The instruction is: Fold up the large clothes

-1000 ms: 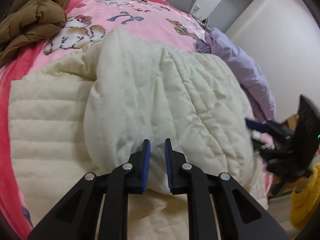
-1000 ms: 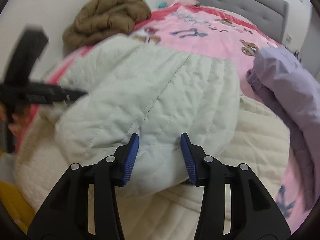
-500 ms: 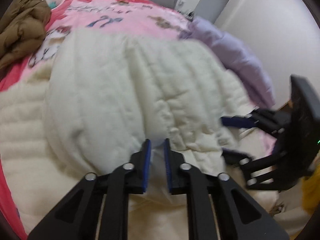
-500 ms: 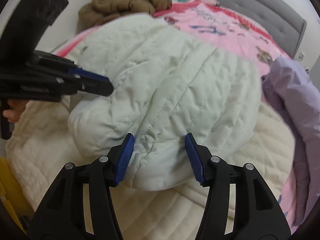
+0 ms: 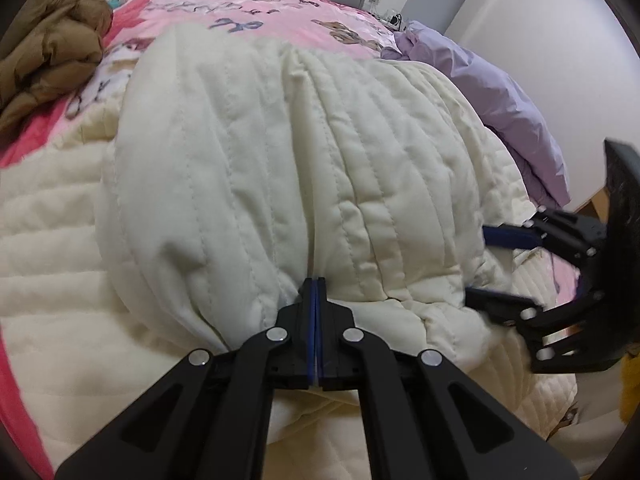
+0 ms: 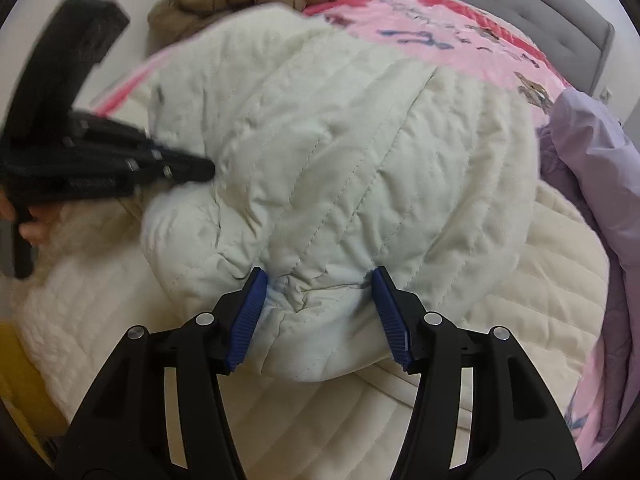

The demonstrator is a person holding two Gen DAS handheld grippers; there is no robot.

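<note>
A large cream quilted coat [image 5: 288,168] lies on the bed, its upper layer folded over into a thick rounded bulge; it also fills the right wrist view [image 6: 352,152]. My left gripper [image 5: 316,286] is shut on the near edge of that folded layer. My right gripper [image 6: 320,292] is open, its blue pads on either side of the fold's near edge. The right gripper also shows at the right of the left wrist view [image 5: 492,268], and the left gripper at the left of the right wrist view [image 6: 200,170].
The bed has a pink patterned blanket [image 5: 256,12] and a grey headboard [image 6: 520,4]. A brown puffer jacket [image 5: 48,48] lies at the far left, a lilac jacket [image 5: 504,96] along the right side. Something yellow [image 6: 24,376] sits off the bed's near edge.
My left gripper closed onto the coat's fold edge. My right gripper moved in closer to the fold and stayed open. The fold now bulges nearer both cameras.
</note>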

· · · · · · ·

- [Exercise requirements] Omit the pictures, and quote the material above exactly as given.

- [Your solution]
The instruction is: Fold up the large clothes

-1000 ms: 
-1000 ms: 
-500 ms: 
-500 ms: 
+0 ms: 
+0 ms: 

The demonstrator is a person holding two Gen DAS handheld grippers; there is no robot.

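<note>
A large cream quilted coat [image 5: 288,168] lies on the bed, its upper layer folded over into a thick rounded bulge; it also fills the right wrist view [image 6: 352,152]. My left gripper [image 5: 316,286] is shut on the near edge of that folded layer. My right gripper [image 6: 320,292] is open, its blue pads on either side of the fold's near edge. The right gripper also shows at the right of the left wrist view [image 5: 492,268], and the left gripper at the left of the right wrist view [image 6: 200,170].
The bed has a pink patterned blanket [image 5: 256,12] and a grey headboard [image 6: 520,4]. A brown puffer jacket [image 5: 48,48] lies at the far left, a lilac jacket [image 5: 504,96] along the right side. Something yellow [image 6: 24,376] sits off the bed's near edge.
My left gripper closed onto the coat's fold edge. My right gripper moved in closer to the fold and stayed open. The fold now bulges nearer both cameras.
</note>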

What came before is the finished answer.